• Goal of the exercise:
In full and word for word, return the listing that follows.

• Data shown:
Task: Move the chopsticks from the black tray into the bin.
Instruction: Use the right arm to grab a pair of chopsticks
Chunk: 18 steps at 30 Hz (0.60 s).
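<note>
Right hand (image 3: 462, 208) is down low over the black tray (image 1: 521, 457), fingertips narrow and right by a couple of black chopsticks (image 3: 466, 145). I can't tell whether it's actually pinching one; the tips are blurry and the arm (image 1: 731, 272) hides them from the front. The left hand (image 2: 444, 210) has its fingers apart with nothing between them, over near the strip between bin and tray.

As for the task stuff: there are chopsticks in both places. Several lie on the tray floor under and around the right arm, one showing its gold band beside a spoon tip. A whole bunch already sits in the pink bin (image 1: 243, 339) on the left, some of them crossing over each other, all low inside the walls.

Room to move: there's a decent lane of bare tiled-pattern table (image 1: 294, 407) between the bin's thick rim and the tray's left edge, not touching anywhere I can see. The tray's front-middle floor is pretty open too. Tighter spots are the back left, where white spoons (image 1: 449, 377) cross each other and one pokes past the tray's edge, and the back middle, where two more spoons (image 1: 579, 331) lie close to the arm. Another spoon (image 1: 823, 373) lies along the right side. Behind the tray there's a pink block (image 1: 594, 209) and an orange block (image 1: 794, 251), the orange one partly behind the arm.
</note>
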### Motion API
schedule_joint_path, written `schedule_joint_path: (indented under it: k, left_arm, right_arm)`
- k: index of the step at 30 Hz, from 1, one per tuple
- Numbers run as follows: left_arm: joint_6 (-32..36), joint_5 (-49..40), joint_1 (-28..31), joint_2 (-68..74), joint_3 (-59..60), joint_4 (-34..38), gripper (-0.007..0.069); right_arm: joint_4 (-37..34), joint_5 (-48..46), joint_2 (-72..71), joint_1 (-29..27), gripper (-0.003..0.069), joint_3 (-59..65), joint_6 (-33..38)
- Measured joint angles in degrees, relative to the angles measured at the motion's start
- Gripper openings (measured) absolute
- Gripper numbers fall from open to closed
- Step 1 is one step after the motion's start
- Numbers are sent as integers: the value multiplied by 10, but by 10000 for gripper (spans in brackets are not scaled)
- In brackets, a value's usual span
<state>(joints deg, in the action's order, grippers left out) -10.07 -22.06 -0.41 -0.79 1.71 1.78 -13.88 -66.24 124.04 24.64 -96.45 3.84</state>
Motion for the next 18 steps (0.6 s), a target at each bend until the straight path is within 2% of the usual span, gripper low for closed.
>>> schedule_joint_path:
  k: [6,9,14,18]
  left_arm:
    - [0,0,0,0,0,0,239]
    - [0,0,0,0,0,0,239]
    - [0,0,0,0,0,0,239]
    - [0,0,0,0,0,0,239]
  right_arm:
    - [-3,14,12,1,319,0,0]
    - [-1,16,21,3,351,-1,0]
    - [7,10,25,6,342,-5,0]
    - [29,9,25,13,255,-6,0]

• Solved problem:
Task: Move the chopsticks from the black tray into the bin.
Instruction: Use the right arm to grab a pair of chopsticks
Chunk: 18 steps at 30 Hz (0.60 s).
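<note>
Right hand (image 3: 462, 208) is down low over the black tray (image 1: 521, 457), fingertips narrow and right by a couple of black chopsticks (image 3: 466, 145). I can't tell whether it's actually pinching one; the tips are blurry and the arm (image 1: 731, 272) hides them from the front. The left hand (image 2: 444, 210) has its fingers apart with nothing between them, over near the strip between bin and tray.

As for the task stuff: there are chopsticks in both places. Several lie on the tray floor under and around the right arm, one showing its gold band beside a spoon tip. A whole bunch already sits in the pink bin (image 1: 243, 339) on the left, some of them crossing over each other, all low inside the walls.

Room to move: there's a decent lane of bare tiled-pattern table (image 1: 294, 407) between the bin's thick rim and the tray's left edge, not touching anywhere I can see. The tray's front-middle floor is pretty open too. Tighter spots are the back left, where white spoons (image 1: 449, 377) cross each other and one pokes past the tray's edge, and the back middle, where two more spoons (image 1: 579, 331) lie close to the arm. Another spoon (image 1: 823, 373) lies along the right side. Behind the tray there's a pink block (image 1: 594, 209) and an orange block (image 1: 794, 251), the orange one partly behind the arm.
</note>
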### Motion API
schedule_joint_path, written `schedule_joint_path: (indented under it: k, left_arm, right_arm)`
- k: index of the step at 30 Hz, from 1, one per tuple
- Numbers run as follows: left_arm: joint_6 (-32..36), joint_5 (-49..40), joint_1 (-28..31), joint_2 (-68..74), joint_3 (-59..60), joint_4 (-34..38), gripper (-0.007..0.069); right_arm: joint_4 (-37..34), joint_5 (-48..46), joint_2 (-72..71), joint_1 (-29..27), gripper (-0.003..0.069), joint_3 (-59..65), joint_6 (-33..38)
- Measured joint angles in degrees, relative to the angles measured at the motion's start
- Gripper openings (measured) absolute
- Gripper numbers fall from open to closed
- Step 1 is one step after the motion's start
- Numbers are sent as integers: the value multiplied by 10, but by 10000 for gripper (spans in brackets are not scaled)
- In brackets, a value's usual span
<state>(joints deg, in the action's order, grippers left out) -10.07 -22.06 -0.41 -0.79 1.71 1.78 -13.88 -66.24 124.04 24.64 -96.45 3.84</state>
Motion for the next 18 steps (0.6 s), a target at each bend until the straight path is within 2% of the usual span, gripper low for closed.
>>> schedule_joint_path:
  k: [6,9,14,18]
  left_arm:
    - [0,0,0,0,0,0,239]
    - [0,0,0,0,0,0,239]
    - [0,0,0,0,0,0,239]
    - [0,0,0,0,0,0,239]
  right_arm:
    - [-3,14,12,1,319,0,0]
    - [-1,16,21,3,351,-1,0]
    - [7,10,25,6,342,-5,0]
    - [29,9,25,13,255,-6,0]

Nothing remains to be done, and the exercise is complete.